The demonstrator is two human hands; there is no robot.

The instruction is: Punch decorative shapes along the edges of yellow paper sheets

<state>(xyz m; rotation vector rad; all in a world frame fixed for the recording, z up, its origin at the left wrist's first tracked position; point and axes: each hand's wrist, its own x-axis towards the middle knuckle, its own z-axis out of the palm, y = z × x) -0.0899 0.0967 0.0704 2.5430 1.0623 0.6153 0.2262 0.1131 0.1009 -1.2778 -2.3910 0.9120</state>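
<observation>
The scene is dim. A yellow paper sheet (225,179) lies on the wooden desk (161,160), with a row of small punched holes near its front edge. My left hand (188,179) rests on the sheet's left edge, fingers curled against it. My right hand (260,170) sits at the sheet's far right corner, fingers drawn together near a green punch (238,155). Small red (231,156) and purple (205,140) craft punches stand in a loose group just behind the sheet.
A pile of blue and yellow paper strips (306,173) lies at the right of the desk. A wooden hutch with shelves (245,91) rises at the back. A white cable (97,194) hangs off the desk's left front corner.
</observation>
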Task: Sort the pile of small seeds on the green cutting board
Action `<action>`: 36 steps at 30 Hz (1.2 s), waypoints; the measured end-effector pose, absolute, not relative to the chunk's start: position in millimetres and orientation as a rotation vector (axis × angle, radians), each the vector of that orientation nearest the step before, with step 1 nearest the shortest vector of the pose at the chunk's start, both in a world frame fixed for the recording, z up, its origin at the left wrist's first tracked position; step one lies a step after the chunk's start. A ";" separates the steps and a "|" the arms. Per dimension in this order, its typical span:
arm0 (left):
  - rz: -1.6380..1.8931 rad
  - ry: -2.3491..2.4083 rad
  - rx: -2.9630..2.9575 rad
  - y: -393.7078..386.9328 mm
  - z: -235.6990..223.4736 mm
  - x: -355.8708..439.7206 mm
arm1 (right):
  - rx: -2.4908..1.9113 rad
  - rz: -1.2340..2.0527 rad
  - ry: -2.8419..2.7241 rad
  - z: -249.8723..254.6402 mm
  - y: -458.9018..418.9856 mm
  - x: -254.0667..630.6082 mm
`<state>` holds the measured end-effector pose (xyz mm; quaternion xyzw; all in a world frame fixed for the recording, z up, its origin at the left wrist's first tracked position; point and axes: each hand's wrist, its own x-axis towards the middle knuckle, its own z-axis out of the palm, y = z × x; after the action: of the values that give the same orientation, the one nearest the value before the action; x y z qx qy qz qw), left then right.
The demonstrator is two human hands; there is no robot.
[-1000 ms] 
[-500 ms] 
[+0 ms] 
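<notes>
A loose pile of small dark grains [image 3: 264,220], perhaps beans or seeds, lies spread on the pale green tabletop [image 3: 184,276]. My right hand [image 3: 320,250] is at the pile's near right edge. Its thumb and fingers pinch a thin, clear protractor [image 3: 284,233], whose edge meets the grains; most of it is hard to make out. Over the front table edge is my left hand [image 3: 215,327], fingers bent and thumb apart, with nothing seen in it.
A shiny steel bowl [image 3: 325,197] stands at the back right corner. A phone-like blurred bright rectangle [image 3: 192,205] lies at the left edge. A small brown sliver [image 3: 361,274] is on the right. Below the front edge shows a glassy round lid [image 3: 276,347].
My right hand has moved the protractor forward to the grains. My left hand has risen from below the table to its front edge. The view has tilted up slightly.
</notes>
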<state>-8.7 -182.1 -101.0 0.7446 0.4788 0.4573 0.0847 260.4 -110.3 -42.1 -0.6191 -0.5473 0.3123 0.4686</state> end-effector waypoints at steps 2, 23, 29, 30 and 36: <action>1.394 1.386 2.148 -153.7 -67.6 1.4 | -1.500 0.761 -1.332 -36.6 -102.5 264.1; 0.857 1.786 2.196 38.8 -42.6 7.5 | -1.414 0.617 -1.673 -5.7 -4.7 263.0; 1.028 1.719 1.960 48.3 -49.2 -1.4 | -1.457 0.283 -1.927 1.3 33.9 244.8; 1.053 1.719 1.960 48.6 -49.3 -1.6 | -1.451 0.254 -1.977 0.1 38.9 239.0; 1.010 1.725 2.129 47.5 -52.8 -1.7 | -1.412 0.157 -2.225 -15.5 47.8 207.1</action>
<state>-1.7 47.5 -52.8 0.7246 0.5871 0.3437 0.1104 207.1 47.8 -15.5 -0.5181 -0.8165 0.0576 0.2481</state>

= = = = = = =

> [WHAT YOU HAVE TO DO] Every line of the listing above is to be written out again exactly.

> [EXPECTED ANSWER]
The demonstrator is two human hands; there is no robot.

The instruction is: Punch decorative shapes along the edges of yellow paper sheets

<state>(xyz m; rotation vector rad; all in a world frame fixed for the recording, z up, its origin at the left wrist's first tracked position; point and axes: each hand's wrist, its own x-axis towards the middle knuckle, its own z-axis out of the palm, y = z × x) -0.0899 0.0967 0.0704 2.5430 1.0623 0.6153 0.2262 0.1131 0.1009 -1.2778 -2.3910 0.9120</state>
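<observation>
The scene is dim. A yellow paper sheet (225,179) lies on the wooden desk (161,160), with a row of small punched holes near its front edge. My left hand (188,179) rests on the sheet's left edge, fingers curled against it. My right hand (260,170) sits at the sheet's far right corner, fingers drawn together near a green punch (238,155). Small red (231,156) and purple (205,140) craft punches stand in a loose group just behind the sheet.
A pile of blue and yellow paper strips (306,173) lies at the right of the desk. A wooden hutch with shelves (245,91) rises at the back. A white cable (97,194) hangs off the desk's left front corner.
</observation>
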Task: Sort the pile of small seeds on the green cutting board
Action `<action>`: 36 steps at 30 Hz (1.2 s), waypoints; the measured end-effector pose, absolute, not relative to the chunk's start: position in millimetres and orientation as a rotation vector (axis × angle, radians), each the vector of that orientation nearest the step before, with step 1 nearest the shortest vector of the pose at the chunk's start, both in a world frame fixed for the recording, z up, its origin at the left wrist's first tracked position; step one lies a step after the chunk's start. A ";" separates the steps and a "|" the arms. Per dimension in this order, its typical span:
arm0 (left):
  - rz: -1.6380..1.8931 rad
  - ry: -2.3491..2.4083 rad
  - rx: -2.9630..2.9575 rad
  - y: -393.7078..386.9328 mm
  - z: -235.6990..223.4736 mm
  - x: -355.8708..439.7206 mm
arm1 (right):
  - rx: -2.4908..1.9113 rad
  - rz: -1.2340..2.0527 rad
  - ry: -2.8419..2.7241 rad
  - z: -249.8723..254.6402 mm
  - y: -458.9018..418.9856 mm
  - x: -254.0667..630.6082 mm
`<state>` holds the measured end-effector pose (xyz mm; quaternion xyzw; all in a world frame fixed for the recording, z up, its origin at the left wrist's first tracked position; point and axes: each hand's wrist, its own x-axis towards the middle knuckle, its own z-axis out of the palm, y = z × x; after the action: of the values that give the same orientation, the one nearest the value before the action; x y z qx qy qz qw), left then right.
The demonstrator is two human hands; there is no robot.
[-1000 ms] 
[-500 ms] 
[+0 ms] 
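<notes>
A loose pile of small dark grains [image 3: 264,220], perhaps beans or seeds, lies spread on the pale green tabletop [image 3: 184,276]. My right hand [image 3: 320,250] is at the pile's near right edge. Its thumb and fingers pinch a thin, clear protractor [image 3: 284,233], whose edge meets the grains; most of it is hard to make out. Over the front table edge is my left hand [image 3: 215,327], fingers bent and thumb apart, with nothing seen in it.
A shiny steel bowl [image 3: 325,197] stands at the back right corner. A phone-like blurred bright rectangle [image 3: 192,205] lies at the left edge. A small brown sliver [image 3: 361,274] is on the right. Below the front edge shows a glassy round lid [image 3: 276,347].
My right hand has moved the protractor forward to the grains. My left hand has risen from below the table to its front edge. The view has tilted up slightly.
</notes>
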<state>-8.7 -182.1 -101.0 0.7446 0.4788 0.4573 0.0847 260.4 -110.3 -42.1 -0.6191 -0.5473 0.3123 0.4686</state> end-effector waypoints at steps 2, 23, 29, 30 and 36: <action>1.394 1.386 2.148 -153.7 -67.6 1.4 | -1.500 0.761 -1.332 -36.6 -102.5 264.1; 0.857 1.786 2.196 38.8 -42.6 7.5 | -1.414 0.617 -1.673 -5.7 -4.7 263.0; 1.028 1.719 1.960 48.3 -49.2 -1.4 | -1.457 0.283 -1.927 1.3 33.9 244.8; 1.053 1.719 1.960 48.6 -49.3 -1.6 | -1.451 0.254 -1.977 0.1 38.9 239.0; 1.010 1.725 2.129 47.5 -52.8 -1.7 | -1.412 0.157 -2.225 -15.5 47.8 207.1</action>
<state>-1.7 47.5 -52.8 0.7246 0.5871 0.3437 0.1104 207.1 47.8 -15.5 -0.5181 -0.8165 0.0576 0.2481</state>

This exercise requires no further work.